On paper, the task sounds straightforward: drive north to Denmark, catch the ferry at Hirtshals, and land two days later in Seyðisfjörður. But add in volatile North Sea weather, Icelandic gravel tracks, and sub-zero temperatures, and the Countryman SE ALL4 suddenly finds itself facing an exam few EVs could pass.

The Electric Powertrain That Earns Its Name

Under its chunky sheet metal, the Countryman SE ALL4 packs dual electric motors producing a combined 313 horsepower and 494 Nm of torque, powering all four wheels. With a WLTP range of up to 432 kilometers, it’s not exactly short of stamina either. Charging stops along the route are refreshingly brief, thanks to 130 kW fast-charging capability—enough to add serious range in under 30 minutes.

On German highways, it’s a silent glider—solid, stable, and confident at speed. The new cabin design offers more shoulder and elbow room, while MINI’s Driving Assistant Professional takes the edge off long-distance cruising with semi-automated steering and adaptive cruise. This isn’t the MINI of your city-parking past—it’s a grown-up traveler built for the long haul.

Built for the Wild (Not Just the Suburbs)

By the time the ferry sets sail, the Countryman looks the part of an expedition vehicle. MINI’s engineers fitted this particular SE ALL4 with off-road tires, a roof rack carrying a spare wheel, sand plates, spade, and jack—the sort of kit you associate with Dakar, not downtown Munich.

After a turbulent crossing on the North Sea—waves reaching eight meters high—the crew lands in Iceland amid sleet and fog. Temperatures dip below freezing, yet the MINI’s confidence remains unshaken. As daylight stretches toward midnight (thanks to Iceland’s endless summer sun), the Countryman glides over lava fields and mossy plains, showing off an impressive mix of composure and agility.

Where the Roads End

Early the next morning, caked in mud and glory, the Countryman SE ALL4 faces Route 622—one of Iceland’s most notorious trails. This unpaved track clings to the cliffs of the Westfjords, occasionally vanishing beneath the tide. It’s a test of traction, torque, and nerve.

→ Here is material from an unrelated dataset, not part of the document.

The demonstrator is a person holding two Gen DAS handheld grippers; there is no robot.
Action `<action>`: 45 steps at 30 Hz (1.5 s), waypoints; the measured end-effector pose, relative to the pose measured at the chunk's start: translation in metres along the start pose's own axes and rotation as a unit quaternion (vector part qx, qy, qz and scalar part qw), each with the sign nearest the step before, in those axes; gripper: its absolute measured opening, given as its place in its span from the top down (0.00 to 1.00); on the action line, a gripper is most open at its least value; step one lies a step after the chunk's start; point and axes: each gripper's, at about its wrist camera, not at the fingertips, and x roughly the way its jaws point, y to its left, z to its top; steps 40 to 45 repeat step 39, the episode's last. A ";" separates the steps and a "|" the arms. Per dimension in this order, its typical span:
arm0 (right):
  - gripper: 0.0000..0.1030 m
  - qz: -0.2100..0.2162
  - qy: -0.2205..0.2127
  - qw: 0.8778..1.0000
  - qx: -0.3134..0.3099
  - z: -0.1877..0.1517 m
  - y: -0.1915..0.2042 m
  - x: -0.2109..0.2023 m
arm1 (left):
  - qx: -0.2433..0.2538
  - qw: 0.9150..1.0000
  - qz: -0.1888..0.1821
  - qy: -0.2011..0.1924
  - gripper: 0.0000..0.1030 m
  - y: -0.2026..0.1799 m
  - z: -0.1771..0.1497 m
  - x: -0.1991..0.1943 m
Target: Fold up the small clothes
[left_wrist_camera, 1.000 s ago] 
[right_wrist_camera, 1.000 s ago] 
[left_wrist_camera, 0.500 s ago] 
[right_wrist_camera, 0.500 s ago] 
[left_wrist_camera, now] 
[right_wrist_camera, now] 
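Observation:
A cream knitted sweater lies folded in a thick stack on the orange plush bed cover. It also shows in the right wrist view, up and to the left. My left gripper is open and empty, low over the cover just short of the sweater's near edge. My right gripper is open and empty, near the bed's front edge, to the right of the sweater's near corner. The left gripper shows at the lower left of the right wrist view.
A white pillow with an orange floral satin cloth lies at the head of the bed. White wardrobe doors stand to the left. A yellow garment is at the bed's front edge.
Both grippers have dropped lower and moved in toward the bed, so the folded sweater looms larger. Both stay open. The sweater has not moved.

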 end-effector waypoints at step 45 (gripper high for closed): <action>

With its ‘Blazing Blue’ paint barely visible beneath layers of dust, the MINI claws its way across loose scree and slippery turf. Each wheel dig is met with instant electric torque—no lag, no drama. Even when it scrapes the ground, the Countryman feels unflappable. Its electric motors deliver smooth, steady thrust where combustion engines might falter or stall.

Locals stop and stare—not just because it’s a MINI, but because it’s a fully electric MINI tackling a route usually reserved for lifted Land Cruisers and Defender veterans.

A True Countryman

When the path finally gives out—waves having chewed away what used to be a road—the team calls it. Not even the shovels and sand plates can save the track. But failure isn’t the point. Between Munich and Iceland, the MINI Countryman SE ALL4 has already proven what it needed to: adventure doesn’t depend on cylinders or exhaust pipes.

It’s about range—not just electric range, but emotional range. The ability to glide quietly across Europe one day and tackle the edge of the Arctic Circle the next.

And as the wind howls across the Westfjords, one thing becomes clear: this MINI might be silent, but it has a lot to say.


The all-electric MINI Countryman SE ALL4 is more than a family crossover with a plug. It’s proof that electric mobility and raw adventure can coexist—stylishly, capably, and sustainably.